# [Your task]
All of the entries should be restated word for word, but without their pictures.

(Extracted data entries)
+===+

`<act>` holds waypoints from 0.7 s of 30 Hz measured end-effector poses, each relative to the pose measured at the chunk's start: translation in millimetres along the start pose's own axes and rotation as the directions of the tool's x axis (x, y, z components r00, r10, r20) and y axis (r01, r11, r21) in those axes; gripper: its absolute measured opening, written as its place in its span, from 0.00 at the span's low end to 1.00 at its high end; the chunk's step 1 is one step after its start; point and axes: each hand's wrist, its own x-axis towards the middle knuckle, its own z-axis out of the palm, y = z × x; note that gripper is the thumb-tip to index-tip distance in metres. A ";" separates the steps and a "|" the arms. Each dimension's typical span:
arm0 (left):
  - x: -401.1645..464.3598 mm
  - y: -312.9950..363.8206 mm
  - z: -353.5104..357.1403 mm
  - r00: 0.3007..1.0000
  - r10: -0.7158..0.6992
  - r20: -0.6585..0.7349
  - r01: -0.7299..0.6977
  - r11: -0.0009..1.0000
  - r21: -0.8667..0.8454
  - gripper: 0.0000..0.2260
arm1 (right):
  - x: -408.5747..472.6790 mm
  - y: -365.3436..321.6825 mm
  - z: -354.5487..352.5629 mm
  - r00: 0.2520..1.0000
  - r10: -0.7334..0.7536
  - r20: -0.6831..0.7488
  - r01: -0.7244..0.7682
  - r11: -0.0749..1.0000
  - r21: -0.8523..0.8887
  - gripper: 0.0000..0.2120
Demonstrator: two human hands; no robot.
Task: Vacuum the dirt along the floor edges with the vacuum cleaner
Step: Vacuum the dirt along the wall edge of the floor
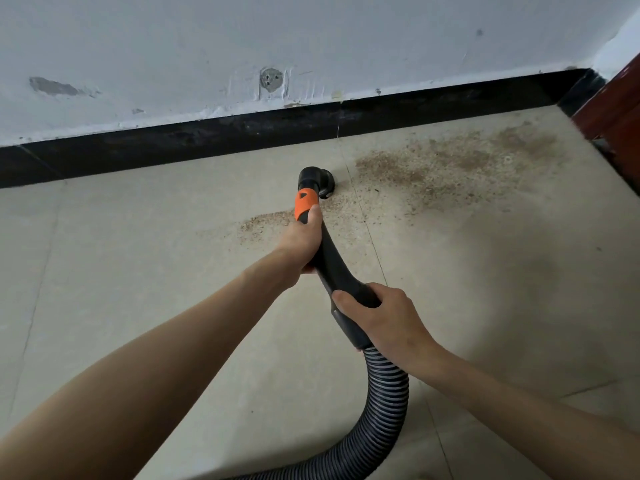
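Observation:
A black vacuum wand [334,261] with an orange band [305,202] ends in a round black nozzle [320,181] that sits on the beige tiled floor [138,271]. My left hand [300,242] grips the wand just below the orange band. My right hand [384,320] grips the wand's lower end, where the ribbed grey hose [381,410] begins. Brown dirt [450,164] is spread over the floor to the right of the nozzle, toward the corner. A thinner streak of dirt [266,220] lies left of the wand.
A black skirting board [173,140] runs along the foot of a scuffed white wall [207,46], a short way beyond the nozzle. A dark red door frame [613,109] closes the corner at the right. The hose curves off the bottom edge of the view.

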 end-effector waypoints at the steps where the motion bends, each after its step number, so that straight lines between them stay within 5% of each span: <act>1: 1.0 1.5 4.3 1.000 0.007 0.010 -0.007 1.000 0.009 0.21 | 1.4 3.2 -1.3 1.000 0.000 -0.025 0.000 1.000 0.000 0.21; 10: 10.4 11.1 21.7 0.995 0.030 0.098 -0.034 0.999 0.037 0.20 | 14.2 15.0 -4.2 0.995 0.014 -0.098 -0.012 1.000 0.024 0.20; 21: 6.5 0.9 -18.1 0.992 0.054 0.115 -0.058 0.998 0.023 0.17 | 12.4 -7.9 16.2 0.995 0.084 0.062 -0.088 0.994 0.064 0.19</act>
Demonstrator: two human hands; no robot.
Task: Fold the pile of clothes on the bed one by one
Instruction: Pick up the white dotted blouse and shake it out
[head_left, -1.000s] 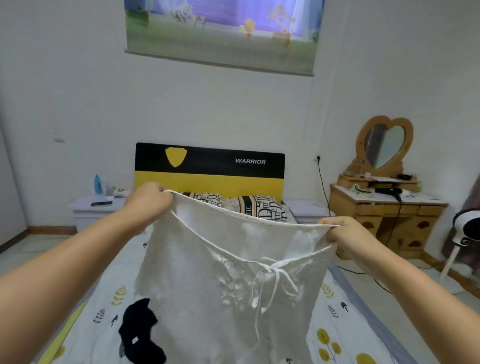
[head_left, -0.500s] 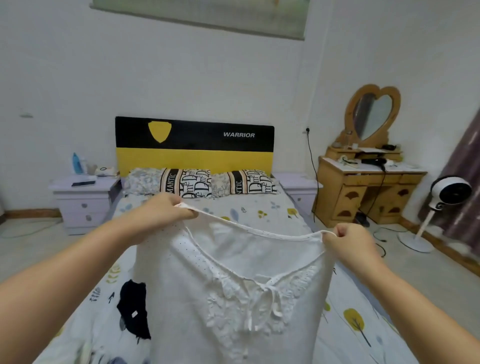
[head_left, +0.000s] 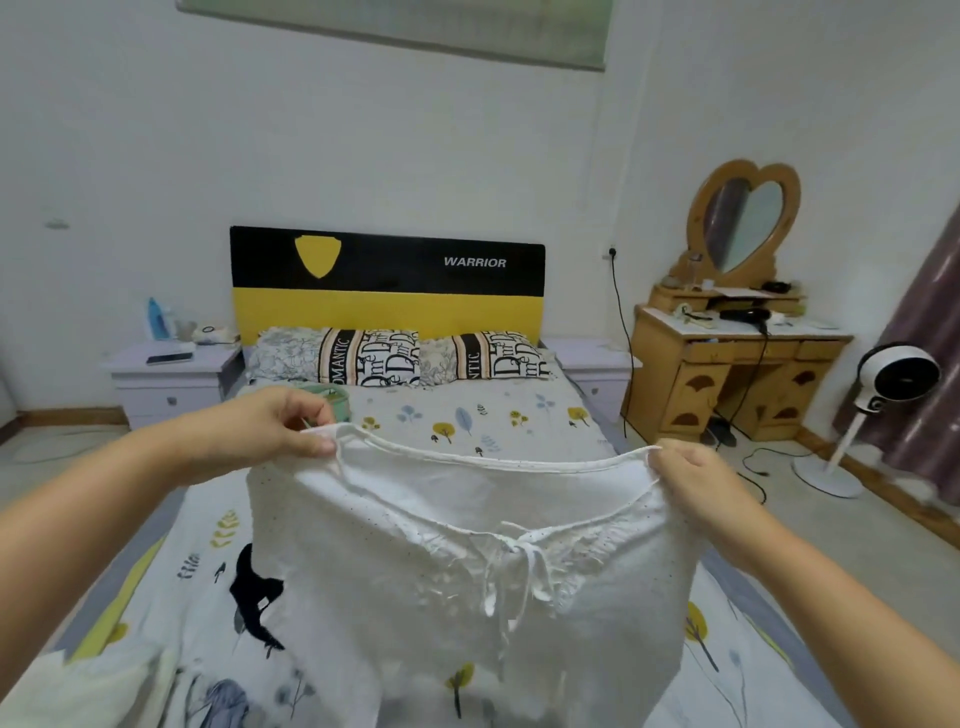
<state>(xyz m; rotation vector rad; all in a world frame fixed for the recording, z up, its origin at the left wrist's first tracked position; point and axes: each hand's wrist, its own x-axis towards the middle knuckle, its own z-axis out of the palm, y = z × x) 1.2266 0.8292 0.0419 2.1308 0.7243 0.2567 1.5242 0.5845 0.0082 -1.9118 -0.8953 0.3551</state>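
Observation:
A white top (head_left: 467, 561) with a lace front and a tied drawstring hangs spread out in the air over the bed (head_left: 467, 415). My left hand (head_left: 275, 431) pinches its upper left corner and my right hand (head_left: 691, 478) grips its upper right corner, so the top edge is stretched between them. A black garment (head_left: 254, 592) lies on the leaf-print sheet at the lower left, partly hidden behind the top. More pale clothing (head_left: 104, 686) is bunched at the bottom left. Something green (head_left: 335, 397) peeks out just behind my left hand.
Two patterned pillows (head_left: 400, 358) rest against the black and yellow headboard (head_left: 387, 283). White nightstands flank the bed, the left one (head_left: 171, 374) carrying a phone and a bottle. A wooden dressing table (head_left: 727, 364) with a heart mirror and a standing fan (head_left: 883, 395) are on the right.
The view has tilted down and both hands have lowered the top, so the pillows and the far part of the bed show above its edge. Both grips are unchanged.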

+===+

# [Exercise output]
`<act>` holds waypoints from 0.7 s of 30 Hz measured end-effector poses, each relative to the pose measured at the chunk's start: translation in millimetres along the start pose's own axes and rotation as the directions of the tool's x axis (x, y, z components r00, r10, r20) and y axis (r01, r11, r21) in those axes; gripper: its absolute measured opening, written as its place in its span, from 0.00 at the span's low end to 1.00 at its high end; the chunk's step 1 is one step after its start; point and axes: each hand's wrist, its own x-axis towards the middle knuckle, its own z-axis out of the palm, y = z × x; note that gripper is the thumb-tip to index-tip distance in metres. A ";" separates the steps and a "|" the arms. Each dimension's typical span:
arm0 (left):
  - x: -401.1645..464.3598 mm
  - y: -312.9950..363.8206 mm
  - z: -353.5104..357.1403 mm
  - r00: 0.3007..1.0000
  - r10: -0.7158..0.6992
  - r20: -0.6585..0.7349
  - r01: -0.7299..0.6977
  - r11: -0.0009..1.0000
  - r21: -0.8667..0.8454
  - gripper: 0.0000..0.2260
arm1 (right):
  - x: -408.5747..472.6790 mm
  - y: -365.3436..321.6825 mm
  - z: -354.5487..352.5629 mm
  - r00: 0.2520..1.0000
  - r10: -0.7334..0.7536
  - r20: -0.6831..0.7488
  - r01: -0.7244..0.7682
  - r11: -0.0749..1.0000
  - r21: -0.8523..0.8887
  - gripper: 0.0000..0.2120
Demonstrator: two human hands; no robot.
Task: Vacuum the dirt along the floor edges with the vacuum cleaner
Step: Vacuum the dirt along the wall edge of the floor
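Observation:
A black vacuum wand [334,261] with an orange band [305,202] ends in a round black nozzle [320,181] that sits on the beige tiled floor [138,271]. My left hand [300,242] grips the wand just below the orange band. My right hand [384,320] grips the wand's lower end, where the ribbed grey hose [381,410] begins. Brown dirt [450,164] is spread over the floor to the right of the nozzle, toward the corner. A thinner streak of dirt [266,220] lies left of the wand.
A black skirting board [173,140] runs along the foot of a scuffed white wall [207,46], a short way beyond the nozzle. A dark red door frame [613,109] closes the corner at the right. The hose curves off the bottom edge of the view.
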
 end-effector waypoints at the steps where the motion bends, each after its step number, so that straight lines between them stay within 5% of each span: <act>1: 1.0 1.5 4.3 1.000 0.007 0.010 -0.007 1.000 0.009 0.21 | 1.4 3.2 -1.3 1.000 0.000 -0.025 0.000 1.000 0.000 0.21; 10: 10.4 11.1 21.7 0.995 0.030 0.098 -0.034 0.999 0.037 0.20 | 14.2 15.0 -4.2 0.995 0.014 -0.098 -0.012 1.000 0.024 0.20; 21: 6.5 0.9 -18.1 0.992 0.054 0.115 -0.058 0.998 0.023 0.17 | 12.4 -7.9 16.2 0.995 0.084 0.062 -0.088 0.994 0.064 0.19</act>
Demonstrator: two human hands; no robot.
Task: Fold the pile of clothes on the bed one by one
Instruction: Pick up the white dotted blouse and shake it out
[head_left, -1.000s] 
[head_left, -0.500s] 
[head_left, +0.000s] 
<state>(xyz m; rotation vector rad; all in a world frame fixed for the recording, z up, its origin at the left wrist's first tracked position; point and axes: each hand's wrist, its own x-axis towards the middle knuckle, its own z-axis out of the palm, y = z × x) 1.2266 0.8292 0.0419 2.1308 0.7243 0.2567 1.5242 0.5845 0.0082 -1.9118 -0.8953 0.3551</state>
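Observation:
A white top (head_left: 467, 561) with a lace front and a tied drawstring hangs spread out in the air over the bed (head_left: 467, 415). My left hand (head_left: 275, 431) pinches its upper left corner and my right hand (head_left: 691, 478) grips its upper right corner, so the top edge is stretched between them. A black garment (head_left: 254, 592) lies on the leaf-print sheet at the lower left, partly hidden behind the top. More pale clothing (head_left: 104, 686) is bunched at the bottom left. Something green (head_left: 335, 397) peeks out just behind my left hand.
Two patterned pillows (head_left: 400, 358) rest against the black and yellow headboard (head_left: 387, 283). White nightstands flank the bed, the left one (head_left: 171, 374) carrying a phone and a bottle. A wooden dressing table (head_left: 727, 364) with a heart mirror and a standing fan (head_left: 883, 395) are on the right.
The view has tilted down and both hands have lowered the top, so the pillows and the far part of the bed show above its edge. Both grips are unchanged.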

With this, the answer is done.